All the lines below should be set down exactly, with no picture carried into the copy.

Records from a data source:
++++++++++++++++++++

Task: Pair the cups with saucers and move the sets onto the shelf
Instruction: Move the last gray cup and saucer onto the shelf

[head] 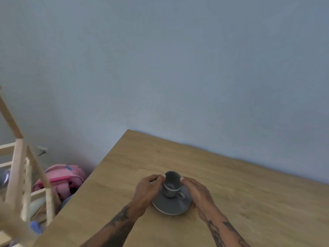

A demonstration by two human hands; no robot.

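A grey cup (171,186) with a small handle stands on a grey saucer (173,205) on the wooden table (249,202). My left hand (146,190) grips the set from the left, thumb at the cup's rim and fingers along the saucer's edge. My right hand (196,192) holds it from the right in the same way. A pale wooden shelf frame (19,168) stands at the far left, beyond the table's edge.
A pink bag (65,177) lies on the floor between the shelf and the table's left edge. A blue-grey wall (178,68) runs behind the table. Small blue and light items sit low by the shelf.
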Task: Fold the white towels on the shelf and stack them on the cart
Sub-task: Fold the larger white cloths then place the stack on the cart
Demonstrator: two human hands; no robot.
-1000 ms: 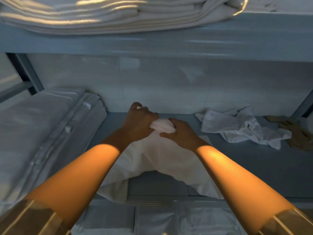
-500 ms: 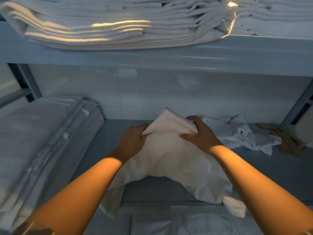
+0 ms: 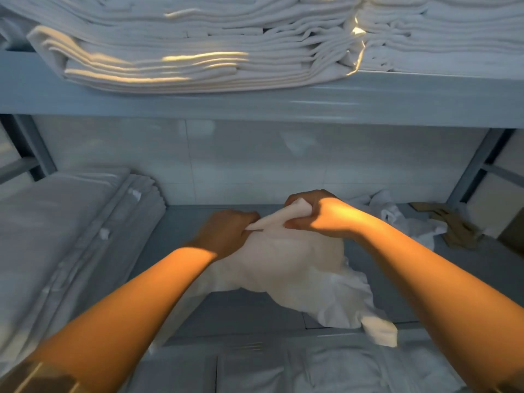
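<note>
While both hands grip one white towel (image 3: 286, 268) above the middle shelf (image 3: 181, 251), the entry reads: step in hand, gathering an edge ahead of the first fold. Right hand (image 3: 314, 214), closed around a bunched strip of the towel's far edge, raised slightly. Left hand (image 3: 226, 234), pinched shut on the same strip just to the left; motion blur makes the exact finger placement hard to read. Towel body: hanging slack below the hands, its near corner draped over the shelf's front lip. Second crumpled towel (image 3: 397, 217): far right on the shelf, unfolded. Folded linen stack (image 3: 71, 236): left of the shelf. Further folded stacks (image 3: 198, 52): upper shelf. Cart: not identifiable with certainty. Next move, by judgement: draw the hands apart along the edge to find the corners and pull the cloth taut.
</note>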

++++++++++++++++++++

> **TASK OUTPUT**:
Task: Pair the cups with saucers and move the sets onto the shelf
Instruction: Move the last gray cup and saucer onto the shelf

[head] 

A demonstration by two human hands; no robot.

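A grey cup (171,186) with a small handle stands on a grey saucer (173,205) on the wooden table (249,202). My left hand (146,190) grips the set from the left, thumb at the cup's rim and fingers along the saucer's edge. My right hand (196,192) holds it from the right in the same way. A pale wooden shelf frame (19,168) stands at the far left, beyond the table's edge.
A pink bag (65,177) lies on the floor between the shelf and the table's left edge. A blue-grey wall (178,68) runs behind the table. Small blue and light items sit low by the shelf.
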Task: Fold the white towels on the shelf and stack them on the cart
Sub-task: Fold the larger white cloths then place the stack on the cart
Demonstrator: two human hands; no robot.
-1000 ms: 
-500 ms: 
+0 ms: 
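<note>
While both hands grip one white towel (image 3: 286, 268) above the middle shelf (image 3: 181, 251), the entry reads: step in hand, gathering an edge ahead of the first fold. Right hand (image 3: 314, 214), closed around a bunched strip of the towel's far edge, raised slightly. Left hand (image 3: 226, 234), pinched shut on the same strip just to the left; motion blur makes the exact finger placement hard to read. Towel body: hanging slack below the hands, its near corner draped over the shelf's front lip. Second crumpled towel (image 3: 397, 217): far right on the shelf, unfolded. Folded linen stack (image 3: 71, 236): left of the shelf. Further folded stacks (image 3: 198, 52): upper shelf. Cart: not identifiable with certainty. Next move, by judgement: draw the hands apart along the edge to find the corners and pull the cloth taut.
</note>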

Work on this exercise has been finished.